But a key development that almost grabbed the attention of the street has been the huge acceptance of the Systematic Investment Plan (SIP) mode of investing. This is reflected in the inflows through SIP mode, which reached Rs 17,073 crore in November 2023 from Rs 13,306 crore in November 2022. This amounts to a growth of 28% on a year-on-year comparison. A noteworthy development contains an interesting story.
Systematic Investment Plans (SIPs) in equity funds are primarily used by individual investors who plan to invest regularly. Statistics give a clear picture of the popularity of SIPs. The monthly SIP contribution recorded for November 2023 was at Rs 17,023 crore compared to Rs 11,005 crore two years ago. This money was routed through 7.44 crore SIP accounts as of November 2023 compared to 4.78 crore on November 2021. A substantial part of the money invested through SIP goes into equity schemes or hybrid schemes with relatively higher allocation to stocks.
Many investors prefer the SIP mode of investing because it is simple to understand and execute. An investor can allocate money according to his capacity. One can start a monthly SIP with a small amount, say Rs 100 per month. The big advantage for an investor is it helps to minimise the negative impact of volatility. For retail investors it may be unnerving to invest in equity funds all their money at one go and then watch the markets oscillate. Instead, SIP puts them at an advantage by helping them buy more when chips are down. Corrections are inevitable in the stock markets. Most investors cannot avoid them. This does not mean one should not invest in stocks fearing corrections. The biggest risk for an investor in a bull market is not investing in stocks. Mutual funds offer a diversified portfolio of carefully-selected stocks. And in this approach, SIP mode of investing makes an investing journey in equities not-so-emotionally taxing.

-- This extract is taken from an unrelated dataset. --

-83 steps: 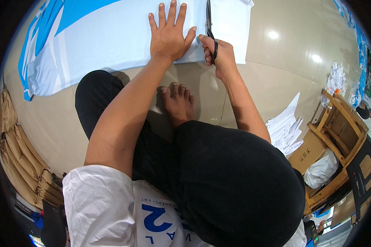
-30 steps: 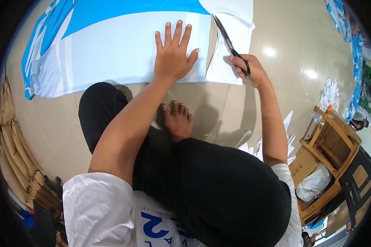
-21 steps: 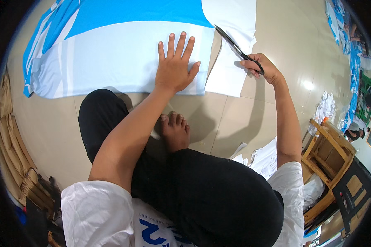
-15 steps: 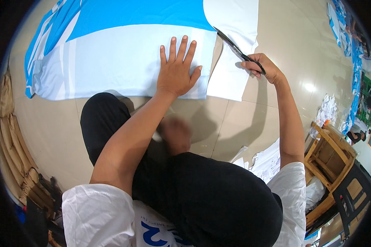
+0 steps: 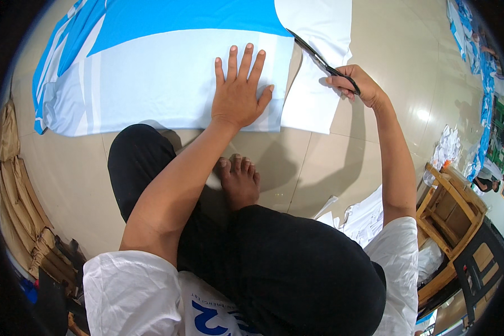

Over a long period of time, SIPs can create wealth for investors as stock markets keep achieving new peaks with the rise in corporate earnings. Investors have to consider this aspect. Many subscribe to the idea that SIPs work. But they do not increase their contribution to SIP. As one grows older in life, financial goals also change. This calls for revising one’s SIP amount. SIP amount too should be increased every year and one should allow the money to compound in the long-term.
Formula for computing amount after compound interest A= P*(1+i)^n, — has three key variables. These include principal (or investment), rate of interest (or rate of return) and the time period on hand. Most individuals are aware of this wealth creation formula. However, they focus on maximising rate of return, which is not in their control. Instead, if they focus on investing as much as possible and let it compound for the long-term, they stand a fair chance of building a large corpus. These two are within the control of an investor.
Historically, compounding has been the single biggest factor in the process of sustainable wealth creation.Hence, as we enter 2024, do not undermine the power of SIP in creating wealth in the long-term. If I have to pinpoint one powerful investment idea that should help investors grow rich, then I select SIP. This is because one should focus more on what is in one’s control. Largely, the markets reward investors who invest for the long-term. And SIP is one such powerful tool at the disposal of investors which can do wonders.